Grey described the enormous social polarisation in the US, and the ”atrophy, corruption and decay” of every political institution. The war in Iraq, he continued, was a terrible forewarning of a social and political crisis of unprecedented proportions.
Stefan Steinberg, of the Partei für Soziale Gleicheit in Germany, reported on the consequences of the Iraq war within Europe. Germany and France’s opposition to the US in the lead-up to the war in no way represented a principled challenge to imperialist war. The European bourgeoisie, Steinberg explained, was currently dismantling existing social programs and building up its military forces in order to press ahead with its own imperialist ambitions.
WSWS International Editorial Board member Julie Hyland, of the British SEP, presented a detailed review of the crisis of the Blair government and the considerations behind its collaboration in the US-led war, while K. Ratnayake, a leader of the Sri Lankan SEP, moved the resolution “For the International Unity of the Working Class.” The resolution highlighted the historic nature of the international protests on February 14-16. “At the most fundamental level they represented the birth of a new international movement against imperialism”. The resolution went on to condemn all attempts to divide the international working class on national, ethnic, racial, sexual or religious grounds.
The resolution “For the political independence of the working class” called on the working class to break with “the Labor Party and all parties that stand with one or both feet in the camp of capitalism.”
The resolution on “War, the social crisis and the assault on democratic rights”, drew out the organic connection between the turn to war and the sustained attacks on democratic rights and the social conditions of working people.
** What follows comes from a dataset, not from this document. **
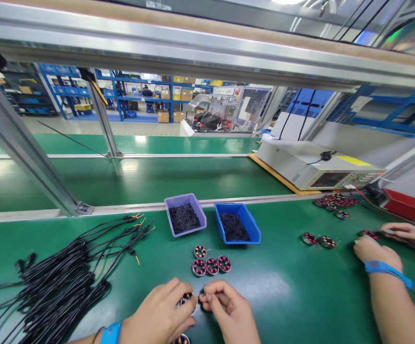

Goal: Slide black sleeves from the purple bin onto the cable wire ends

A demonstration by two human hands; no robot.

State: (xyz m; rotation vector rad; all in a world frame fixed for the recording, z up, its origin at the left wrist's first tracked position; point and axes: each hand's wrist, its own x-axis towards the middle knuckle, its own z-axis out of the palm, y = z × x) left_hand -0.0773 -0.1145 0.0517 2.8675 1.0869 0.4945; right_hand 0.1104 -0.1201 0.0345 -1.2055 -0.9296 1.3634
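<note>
My left hand (162,310), with a blue band at its wrist, is closed around a round motor stator (186,299) with copper windings. Close beside it, my right hand (231,310) pinches a small dark piece (201,297) between thumb and fingertips; its exact kind is too small to make out. Another motor stator (181,339) lies partly hidden below my left hand. Just beyond my hands, several motor stators (212,266) with red and copper-coloured coils rest on the green table.
A purple bin (203,220) and a blue bin (255,235) hold short black tube-like pieces. Bundled black cables (67,272) lie at left. At right, a co-worker's hands (379,253) handle another stator near several more (333,200). A grey instrument (315,160) and red bin (408,205) stand behind.
</note>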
It noted that the roots of the intensifying attacks on democratic rights in Australia lay in the dramatic increase in social inequality. “Behind the assault on basic rights stands a ruling elite that has no answers but state repression to growing public dissatisfaction and opposition to its policies”.
The conference condemned the recent passage of the repressive ASIO Act and demanded the immediate release of David Hicks and fellow detainee Mamdouh Habib who are being illegally imprisoned in Guantanamo Bay with the full complicity of the Australian government. Delegates also condemned the Howard government’s attacks on refugees, demanding their release from mandatory detention with full civil and political rights.
The conference concluded with an extensive report on the growing readership and influence of the WSWS. Noting the criminal role played by the media in the propagation of the lies and fabrications used to justify the Iraq war, the resolution “Support and develop the WSWS” highlighted the critical daily role played by the site in “exposing the media and government lies and explaining the fundamental economic and political agenda behind the war.” It concluded: “The conference recognises that the WSWS will play a vital role in the development of a new international revolutionary upsurge. It is creating the framework for a new international revolutionary party capable of leading the coming struggles.”